The webinar presenter Barbara Gomolski stated,…” Gartner has been doing this analysis for the past two and half years,… aligning their clients around the new economic situation.”
Gartner observed that their clients IT investment behaviors were different than before the economic downturn.
Currently three focus areas of Gartner’s clients are; the organization is asking IT to help “innovate and grow” the business, the second is to use the information available to help make IT and the rest of the organization more “efficient”. The third is to help management to “better understand risk”.
Barbara continued by declaring that most businesses still operate in “Silos”, meaning that Innovation and Growth initiatives were doing their own “thing”, Cost and value initiatives were doing their own “thing”, Risk initiatives were doing their own “thing” and the business was not truly an integrated effort.
Today’s requirements in business are to break down these “Silos” especially the unnamed “Silo” between IT and the business. Barbara added that Gartner is seeing business starting to do this by realigning IT within the business and drawing on core IT competencies like business process management, decisions port, or business intelligence instead of the traditional technology based structure.
Gartner is observing a change in “IT Governance” in many organizations which evolves into “Business Change Governance”. Not making decisions about just the IT department, but about business and how changes in technology are driving the business decision direction.
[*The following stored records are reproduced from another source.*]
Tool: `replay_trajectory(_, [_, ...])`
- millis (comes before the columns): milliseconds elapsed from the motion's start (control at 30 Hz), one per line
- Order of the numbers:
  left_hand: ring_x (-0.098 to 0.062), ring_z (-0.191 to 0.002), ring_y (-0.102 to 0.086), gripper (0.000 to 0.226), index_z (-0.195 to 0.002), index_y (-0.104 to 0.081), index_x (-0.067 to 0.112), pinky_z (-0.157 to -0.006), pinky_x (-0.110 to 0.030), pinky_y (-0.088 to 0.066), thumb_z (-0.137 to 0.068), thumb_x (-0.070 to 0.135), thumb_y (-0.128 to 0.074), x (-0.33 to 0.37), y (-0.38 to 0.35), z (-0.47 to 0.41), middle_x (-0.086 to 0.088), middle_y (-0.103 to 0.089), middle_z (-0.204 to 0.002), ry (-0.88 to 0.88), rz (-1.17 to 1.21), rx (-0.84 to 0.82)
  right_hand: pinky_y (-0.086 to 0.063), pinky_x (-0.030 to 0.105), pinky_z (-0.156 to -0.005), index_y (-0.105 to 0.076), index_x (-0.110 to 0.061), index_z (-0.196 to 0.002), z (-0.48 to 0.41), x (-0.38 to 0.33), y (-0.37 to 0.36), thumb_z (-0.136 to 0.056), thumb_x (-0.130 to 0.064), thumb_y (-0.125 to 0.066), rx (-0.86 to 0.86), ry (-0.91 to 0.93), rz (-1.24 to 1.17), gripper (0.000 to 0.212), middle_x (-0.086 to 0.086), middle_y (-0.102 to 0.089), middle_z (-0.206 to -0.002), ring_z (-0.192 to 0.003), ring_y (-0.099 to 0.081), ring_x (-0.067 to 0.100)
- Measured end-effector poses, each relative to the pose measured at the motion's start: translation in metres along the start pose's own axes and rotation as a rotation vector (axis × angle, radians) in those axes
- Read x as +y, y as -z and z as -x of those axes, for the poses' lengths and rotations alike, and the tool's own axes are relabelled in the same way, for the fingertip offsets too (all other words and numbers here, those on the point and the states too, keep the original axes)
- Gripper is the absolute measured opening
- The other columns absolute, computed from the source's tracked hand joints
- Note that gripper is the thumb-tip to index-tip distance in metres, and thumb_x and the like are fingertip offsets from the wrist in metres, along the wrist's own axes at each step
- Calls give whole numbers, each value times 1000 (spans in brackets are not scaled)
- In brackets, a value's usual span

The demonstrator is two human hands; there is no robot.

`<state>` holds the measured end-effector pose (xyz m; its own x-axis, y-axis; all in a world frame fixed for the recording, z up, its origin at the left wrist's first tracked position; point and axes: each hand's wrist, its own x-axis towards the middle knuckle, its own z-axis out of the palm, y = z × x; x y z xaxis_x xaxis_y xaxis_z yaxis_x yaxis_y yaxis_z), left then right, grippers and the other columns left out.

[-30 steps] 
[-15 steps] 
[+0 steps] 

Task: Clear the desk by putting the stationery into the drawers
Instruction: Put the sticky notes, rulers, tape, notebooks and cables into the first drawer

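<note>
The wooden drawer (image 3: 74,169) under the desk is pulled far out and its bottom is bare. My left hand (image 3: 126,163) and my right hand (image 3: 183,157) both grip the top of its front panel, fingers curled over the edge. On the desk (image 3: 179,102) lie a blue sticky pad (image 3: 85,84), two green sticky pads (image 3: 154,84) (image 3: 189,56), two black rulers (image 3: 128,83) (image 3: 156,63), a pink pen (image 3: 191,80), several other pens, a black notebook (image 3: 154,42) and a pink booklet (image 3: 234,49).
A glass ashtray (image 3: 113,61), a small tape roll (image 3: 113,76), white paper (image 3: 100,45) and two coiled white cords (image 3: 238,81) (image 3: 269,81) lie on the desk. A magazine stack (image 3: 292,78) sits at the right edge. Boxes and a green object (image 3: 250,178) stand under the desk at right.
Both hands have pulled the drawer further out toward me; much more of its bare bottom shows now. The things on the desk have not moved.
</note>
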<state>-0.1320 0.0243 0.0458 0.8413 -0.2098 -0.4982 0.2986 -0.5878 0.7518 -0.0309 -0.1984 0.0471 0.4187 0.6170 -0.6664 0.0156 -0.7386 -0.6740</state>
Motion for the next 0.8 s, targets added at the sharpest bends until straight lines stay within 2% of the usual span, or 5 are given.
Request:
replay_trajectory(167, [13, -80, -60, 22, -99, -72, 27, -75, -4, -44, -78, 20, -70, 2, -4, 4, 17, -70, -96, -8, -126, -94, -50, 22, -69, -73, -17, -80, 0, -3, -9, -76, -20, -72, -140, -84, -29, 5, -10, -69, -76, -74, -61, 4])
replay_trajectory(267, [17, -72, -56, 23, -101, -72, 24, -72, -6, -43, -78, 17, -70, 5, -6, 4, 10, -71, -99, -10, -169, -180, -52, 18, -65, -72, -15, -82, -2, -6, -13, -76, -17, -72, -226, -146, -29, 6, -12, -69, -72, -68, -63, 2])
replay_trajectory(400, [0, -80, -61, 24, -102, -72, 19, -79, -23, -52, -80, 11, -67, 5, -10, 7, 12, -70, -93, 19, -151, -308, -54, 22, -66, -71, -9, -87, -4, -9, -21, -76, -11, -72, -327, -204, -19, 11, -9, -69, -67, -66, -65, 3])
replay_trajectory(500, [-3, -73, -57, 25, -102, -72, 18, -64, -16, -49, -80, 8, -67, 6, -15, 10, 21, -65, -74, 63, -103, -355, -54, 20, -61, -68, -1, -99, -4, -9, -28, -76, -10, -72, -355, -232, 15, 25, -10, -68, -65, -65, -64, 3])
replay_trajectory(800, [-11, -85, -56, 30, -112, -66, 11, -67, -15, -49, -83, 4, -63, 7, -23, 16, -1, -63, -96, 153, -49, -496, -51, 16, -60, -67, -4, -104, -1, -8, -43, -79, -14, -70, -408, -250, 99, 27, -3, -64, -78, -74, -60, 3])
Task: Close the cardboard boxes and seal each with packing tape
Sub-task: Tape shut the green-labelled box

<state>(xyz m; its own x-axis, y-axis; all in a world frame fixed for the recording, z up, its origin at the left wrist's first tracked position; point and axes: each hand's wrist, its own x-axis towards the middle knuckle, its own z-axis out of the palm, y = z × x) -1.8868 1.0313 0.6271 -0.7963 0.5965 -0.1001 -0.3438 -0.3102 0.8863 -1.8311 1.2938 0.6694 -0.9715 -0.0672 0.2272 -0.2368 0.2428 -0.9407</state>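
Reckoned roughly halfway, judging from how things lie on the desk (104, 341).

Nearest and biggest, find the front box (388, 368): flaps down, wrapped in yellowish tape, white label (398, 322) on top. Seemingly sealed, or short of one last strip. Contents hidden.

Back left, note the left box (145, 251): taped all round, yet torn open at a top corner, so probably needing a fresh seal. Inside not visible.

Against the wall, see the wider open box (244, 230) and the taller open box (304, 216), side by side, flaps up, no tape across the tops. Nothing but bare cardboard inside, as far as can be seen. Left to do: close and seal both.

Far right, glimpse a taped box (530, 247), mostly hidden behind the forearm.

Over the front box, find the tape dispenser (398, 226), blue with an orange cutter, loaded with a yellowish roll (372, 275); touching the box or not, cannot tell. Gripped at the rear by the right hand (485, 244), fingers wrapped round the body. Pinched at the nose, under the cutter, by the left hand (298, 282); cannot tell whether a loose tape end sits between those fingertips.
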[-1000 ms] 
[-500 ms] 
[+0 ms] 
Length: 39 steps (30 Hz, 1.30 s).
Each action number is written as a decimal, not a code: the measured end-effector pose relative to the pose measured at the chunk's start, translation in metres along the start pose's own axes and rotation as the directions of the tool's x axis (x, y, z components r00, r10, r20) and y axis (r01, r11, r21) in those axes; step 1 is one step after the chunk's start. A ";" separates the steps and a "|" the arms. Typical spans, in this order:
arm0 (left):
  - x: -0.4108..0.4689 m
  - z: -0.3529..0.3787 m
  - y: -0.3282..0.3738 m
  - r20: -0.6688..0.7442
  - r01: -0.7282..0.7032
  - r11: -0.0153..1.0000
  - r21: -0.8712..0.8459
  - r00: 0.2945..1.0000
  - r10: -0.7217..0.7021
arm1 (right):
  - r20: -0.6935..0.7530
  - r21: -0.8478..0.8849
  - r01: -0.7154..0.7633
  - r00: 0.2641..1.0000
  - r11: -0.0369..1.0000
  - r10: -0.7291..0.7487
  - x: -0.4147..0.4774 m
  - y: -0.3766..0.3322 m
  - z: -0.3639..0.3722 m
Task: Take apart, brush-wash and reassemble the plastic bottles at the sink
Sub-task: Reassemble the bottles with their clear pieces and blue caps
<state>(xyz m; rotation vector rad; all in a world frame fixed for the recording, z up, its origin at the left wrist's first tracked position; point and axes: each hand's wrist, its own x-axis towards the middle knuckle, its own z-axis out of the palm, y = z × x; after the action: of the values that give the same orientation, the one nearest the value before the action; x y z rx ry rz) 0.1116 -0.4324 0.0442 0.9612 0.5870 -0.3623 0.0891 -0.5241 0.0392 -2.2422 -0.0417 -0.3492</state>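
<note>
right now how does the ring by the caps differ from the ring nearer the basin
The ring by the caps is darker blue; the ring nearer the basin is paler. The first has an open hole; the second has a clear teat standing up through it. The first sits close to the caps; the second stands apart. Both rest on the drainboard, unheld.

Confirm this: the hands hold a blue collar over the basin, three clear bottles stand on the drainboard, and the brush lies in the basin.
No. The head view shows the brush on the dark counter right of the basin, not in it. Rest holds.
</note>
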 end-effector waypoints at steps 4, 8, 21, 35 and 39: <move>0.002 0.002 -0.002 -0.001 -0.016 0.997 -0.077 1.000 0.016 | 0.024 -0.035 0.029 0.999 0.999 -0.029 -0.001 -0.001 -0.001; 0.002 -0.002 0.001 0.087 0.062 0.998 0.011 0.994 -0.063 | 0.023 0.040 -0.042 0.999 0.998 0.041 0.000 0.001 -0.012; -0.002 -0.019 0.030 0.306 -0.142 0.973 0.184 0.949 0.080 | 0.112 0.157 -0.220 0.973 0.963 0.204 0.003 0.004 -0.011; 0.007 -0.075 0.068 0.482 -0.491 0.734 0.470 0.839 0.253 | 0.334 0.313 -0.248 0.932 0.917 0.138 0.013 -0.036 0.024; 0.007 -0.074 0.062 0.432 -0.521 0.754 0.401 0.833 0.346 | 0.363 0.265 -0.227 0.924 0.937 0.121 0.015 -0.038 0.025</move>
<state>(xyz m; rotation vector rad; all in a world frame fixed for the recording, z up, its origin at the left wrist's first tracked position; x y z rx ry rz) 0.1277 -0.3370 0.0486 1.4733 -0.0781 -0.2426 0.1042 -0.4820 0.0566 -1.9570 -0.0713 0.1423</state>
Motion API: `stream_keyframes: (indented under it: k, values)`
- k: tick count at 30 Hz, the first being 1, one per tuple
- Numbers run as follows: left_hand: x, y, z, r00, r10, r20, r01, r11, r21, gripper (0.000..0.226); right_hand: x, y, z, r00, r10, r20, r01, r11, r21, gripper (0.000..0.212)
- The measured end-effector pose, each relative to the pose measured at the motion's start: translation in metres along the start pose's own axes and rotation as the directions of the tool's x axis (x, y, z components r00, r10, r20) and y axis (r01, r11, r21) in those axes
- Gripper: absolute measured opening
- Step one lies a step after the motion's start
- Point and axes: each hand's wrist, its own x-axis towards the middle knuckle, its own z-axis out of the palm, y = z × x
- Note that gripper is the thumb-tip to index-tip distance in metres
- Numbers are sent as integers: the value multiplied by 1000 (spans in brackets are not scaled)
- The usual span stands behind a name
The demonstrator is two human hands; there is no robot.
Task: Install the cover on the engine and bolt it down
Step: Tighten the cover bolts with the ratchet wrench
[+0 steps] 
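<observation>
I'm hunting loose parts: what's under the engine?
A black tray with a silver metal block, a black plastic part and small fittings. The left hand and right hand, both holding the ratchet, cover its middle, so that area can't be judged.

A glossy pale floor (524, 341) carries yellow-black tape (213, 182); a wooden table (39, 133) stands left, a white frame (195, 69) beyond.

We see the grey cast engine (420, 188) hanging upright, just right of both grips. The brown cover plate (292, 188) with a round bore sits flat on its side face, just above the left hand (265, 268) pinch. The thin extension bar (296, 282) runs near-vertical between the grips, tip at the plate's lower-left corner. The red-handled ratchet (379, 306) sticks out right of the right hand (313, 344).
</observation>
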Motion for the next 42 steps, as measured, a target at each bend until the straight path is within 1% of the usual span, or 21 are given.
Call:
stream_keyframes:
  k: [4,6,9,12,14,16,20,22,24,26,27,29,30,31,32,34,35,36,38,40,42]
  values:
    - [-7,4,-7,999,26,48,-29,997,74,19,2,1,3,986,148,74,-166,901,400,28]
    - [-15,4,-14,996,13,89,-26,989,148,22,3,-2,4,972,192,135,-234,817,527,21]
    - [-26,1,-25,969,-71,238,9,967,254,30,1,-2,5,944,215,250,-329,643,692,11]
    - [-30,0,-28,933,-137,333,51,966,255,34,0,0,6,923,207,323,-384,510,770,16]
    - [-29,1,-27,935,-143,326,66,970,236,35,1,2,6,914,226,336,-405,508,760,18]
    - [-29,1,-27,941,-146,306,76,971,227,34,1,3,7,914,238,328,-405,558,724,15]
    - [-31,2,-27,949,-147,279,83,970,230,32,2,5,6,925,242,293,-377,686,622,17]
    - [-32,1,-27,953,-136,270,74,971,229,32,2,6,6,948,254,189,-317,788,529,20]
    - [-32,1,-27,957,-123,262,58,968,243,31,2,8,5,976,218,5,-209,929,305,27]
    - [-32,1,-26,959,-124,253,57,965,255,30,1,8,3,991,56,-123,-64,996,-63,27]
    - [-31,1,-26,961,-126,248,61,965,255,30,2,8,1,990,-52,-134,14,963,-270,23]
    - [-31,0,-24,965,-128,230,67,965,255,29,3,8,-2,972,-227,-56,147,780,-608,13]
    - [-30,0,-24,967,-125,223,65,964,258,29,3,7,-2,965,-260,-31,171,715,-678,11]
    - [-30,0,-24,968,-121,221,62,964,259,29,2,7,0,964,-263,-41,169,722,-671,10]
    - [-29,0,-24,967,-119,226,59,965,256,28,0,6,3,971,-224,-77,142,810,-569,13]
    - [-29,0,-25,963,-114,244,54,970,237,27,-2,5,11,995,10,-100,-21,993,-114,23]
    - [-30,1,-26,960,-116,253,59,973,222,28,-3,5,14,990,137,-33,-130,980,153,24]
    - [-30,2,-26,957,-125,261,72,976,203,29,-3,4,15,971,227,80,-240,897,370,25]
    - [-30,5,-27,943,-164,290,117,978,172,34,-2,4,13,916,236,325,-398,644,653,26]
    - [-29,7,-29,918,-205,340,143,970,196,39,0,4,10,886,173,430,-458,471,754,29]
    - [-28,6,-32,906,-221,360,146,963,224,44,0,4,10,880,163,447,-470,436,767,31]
Bringing IT as it were into the “adult” conversation within business decisions. These decisions are being done in the area of Enterprise Architecture. Companies will be looking at change in a holistic fashion with more involvement from the stakeholders.
Meat and Potatoes:
Companies are pressed on all sides, and are asking those who are still left in the organization to do more. I’ve heard this cry from business twenty years ago, “cut cost”, “generate innovation”, but now there are less people to do so. It’s possible that a restructuring/realigning of IT could actually bring this about!
Conclusion:
If IT is given a “seat “at the grown-ups table, then business may move closer to realizing the synergy they have been taking about for years.